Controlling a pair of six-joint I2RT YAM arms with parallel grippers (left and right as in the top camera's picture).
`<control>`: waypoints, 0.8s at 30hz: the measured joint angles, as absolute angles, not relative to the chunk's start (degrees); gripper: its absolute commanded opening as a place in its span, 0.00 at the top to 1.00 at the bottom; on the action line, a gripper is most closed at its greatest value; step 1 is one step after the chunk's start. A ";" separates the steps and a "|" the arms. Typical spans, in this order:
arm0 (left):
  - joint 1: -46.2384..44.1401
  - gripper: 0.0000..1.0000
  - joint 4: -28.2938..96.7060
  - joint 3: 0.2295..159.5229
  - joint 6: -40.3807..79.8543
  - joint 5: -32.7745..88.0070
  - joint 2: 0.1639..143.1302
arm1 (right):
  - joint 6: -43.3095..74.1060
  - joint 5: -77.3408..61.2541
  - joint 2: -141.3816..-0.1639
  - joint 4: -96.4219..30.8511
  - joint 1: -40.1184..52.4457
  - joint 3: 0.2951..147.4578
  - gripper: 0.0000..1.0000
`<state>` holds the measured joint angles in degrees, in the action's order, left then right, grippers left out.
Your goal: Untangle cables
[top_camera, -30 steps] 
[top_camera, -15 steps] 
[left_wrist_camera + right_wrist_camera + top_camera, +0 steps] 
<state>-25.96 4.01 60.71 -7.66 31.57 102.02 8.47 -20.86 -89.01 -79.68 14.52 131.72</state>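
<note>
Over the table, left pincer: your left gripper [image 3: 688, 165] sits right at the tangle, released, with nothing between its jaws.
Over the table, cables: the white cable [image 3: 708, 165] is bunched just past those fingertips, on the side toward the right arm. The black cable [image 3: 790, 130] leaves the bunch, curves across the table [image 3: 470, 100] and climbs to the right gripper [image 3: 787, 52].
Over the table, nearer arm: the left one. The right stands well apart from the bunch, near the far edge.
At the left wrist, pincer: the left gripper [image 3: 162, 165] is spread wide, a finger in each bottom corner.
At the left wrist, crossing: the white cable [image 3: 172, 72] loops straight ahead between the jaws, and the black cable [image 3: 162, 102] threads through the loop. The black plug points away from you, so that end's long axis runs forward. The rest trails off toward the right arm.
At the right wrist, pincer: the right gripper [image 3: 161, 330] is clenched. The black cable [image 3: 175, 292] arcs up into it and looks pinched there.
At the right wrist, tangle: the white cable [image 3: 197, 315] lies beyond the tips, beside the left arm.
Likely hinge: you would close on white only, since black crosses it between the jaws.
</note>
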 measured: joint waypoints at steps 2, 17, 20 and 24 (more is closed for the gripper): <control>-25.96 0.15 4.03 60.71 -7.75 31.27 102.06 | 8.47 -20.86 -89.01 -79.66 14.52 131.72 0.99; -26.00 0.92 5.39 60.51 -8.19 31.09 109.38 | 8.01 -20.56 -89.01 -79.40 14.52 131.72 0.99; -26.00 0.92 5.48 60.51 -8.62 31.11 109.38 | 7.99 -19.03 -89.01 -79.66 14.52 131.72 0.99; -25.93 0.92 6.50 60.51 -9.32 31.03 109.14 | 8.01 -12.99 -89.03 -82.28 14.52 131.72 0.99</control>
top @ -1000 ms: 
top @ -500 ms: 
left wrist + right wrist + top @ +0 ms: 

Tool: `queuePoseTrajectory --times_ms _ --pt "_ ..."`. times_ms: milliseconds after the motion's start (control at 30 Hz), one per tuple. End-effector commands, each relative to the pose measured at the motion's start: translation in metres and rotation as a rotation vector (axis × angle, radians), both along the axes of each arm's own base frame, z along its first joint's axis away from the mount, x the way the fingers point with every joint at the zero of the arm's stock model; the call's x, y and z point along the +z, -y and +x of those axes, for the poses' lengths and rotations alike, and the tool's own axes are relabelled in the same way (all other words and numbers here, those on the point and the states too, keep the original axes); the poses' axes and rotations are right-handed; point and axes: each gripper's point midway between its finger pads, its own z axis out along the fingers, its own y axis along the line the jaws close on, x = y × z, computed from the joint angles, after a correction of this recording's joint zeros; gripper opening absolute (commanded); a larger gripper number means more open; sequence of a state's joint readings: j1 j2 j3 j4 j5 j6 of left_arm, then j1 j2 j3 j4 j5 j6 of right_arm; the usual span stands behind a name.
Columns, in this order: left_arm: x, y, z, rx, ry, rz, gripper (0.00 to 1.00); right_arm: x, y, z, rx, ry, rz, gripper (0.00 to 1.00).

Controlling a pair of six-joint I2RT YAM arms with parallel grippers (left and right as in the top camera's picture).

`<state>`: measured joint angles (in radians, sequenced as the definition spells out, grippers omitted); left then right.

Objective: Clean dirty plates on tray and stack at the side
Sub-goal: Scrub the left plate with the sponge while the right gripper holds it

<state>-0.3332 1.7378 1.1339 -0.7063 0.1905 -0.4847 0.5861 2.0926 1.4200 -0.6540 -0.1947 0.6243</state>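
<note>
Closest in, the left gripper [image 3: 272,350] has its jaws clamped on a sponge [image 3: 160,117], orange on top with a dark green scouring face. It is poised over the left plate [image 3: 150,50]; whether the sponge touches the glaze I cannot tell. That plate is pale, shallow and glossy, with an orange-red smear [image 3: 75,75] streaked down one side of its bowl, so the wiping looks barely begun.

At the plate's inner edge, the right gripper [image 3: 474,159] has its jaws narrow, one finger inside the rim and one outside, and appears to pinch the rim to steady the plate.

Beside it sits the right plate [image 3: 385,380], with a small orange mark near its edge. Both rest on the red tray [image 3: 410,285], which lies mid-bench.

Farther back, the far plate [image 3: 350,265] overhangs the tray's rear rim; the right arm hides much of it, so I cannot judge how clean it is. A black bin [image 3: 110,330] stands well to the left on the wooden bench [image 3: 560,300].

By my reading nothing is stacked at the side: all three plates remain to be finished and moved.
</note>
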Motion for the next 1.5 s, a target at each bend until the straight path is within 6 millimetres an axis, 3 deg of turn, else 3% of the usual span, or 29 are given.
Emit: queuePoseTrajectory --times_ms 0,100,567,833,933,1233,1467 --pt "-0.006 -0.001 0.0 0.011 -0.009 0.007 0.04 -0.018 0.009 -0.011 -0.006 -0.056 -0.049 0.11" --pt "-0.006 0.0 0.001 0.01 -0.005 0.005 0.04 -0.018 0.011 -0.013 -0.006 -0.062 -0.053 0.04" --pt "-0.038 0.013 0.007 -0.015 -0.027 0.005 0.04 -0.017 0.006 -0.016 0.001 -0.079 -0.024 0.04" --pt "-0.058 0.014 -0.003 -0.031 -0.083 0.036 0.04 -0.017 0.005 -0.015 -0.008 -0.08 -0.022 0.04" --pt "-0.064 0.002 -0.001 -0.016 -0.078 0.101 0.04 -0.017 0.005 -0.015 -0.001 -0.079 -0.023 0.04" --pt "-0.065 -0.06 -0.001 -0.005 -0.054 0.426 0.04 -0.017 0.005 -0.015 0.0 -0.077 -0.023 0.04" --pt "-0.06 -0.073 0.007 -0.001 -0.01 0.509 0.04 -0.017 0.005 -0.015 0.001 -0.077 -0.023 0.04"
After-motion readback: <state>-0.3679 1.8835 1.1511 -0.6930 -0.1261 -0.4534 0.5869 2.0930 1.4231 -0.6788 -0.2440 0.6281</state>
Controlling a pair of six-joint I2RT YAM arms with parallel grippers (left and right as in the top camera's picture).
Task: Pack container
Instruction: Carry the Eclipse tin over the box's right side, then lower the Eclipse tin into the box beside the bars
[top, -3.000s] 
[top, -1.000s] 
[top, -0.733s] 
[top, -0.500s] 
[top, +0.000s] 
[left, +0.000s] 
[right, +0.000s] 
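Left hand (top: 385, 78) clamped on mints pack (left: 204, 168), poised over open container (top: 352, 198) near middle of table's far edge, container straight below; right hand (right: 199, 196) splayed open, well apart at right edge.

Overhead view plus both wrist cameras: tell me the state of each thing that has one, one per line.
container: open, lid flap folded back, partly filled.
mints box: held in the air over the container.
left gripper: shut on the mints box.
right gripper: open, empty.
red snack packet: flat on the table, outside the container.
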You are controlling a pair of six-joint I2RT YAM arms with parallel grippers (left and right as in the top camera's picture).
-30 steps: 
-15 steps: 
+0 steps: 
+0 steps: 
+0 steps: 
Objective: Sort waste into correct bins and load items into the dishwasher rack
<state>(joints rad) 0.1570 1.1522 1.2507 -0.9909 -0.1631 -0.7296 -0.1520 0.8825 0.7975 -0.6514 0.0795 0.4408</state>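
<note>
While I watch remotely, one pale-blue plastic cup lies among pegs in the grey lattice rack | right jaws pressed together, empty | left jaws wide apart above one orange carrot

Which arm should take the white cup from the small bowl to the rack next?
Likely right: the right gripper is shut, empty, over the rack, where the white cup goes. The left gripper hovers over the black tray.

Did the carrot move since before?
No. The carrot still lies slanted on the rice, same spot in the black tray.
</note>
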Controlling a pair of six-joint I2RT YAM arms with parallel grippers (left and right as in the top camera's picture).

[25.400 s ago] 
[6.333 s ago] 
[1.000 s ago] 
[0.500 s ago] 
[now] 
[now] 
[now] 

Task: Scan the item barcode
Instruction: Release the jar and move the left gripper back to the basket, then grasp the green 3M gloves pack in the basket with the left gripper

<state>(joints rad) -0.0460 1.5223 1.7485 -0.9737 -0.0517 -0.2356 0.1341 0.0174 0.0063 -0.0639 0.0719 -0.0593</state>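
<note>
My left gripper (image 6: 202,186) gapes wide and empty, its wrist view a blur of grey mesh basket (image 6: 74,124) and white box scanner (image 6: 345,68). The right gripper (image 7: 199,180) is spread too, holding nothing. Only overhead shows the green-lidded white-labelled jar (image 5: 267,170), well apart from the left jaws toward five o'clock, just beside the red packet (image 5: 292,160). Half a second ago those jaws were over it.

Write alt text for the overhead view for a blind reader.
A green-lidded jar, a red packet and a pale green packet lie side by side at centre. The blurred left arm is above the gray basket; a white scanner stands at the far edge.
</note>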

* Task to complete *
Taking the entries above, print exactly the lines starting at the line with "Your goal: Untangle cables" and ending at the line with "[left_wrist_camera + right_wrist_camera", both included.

* Response *
Your goal: Untangle cables
[top_camera, -30 steps] 
[top_camera, -15 steps] 
[left_wrist_camera + right_wrist_camera + top_camera, +0 steps] 

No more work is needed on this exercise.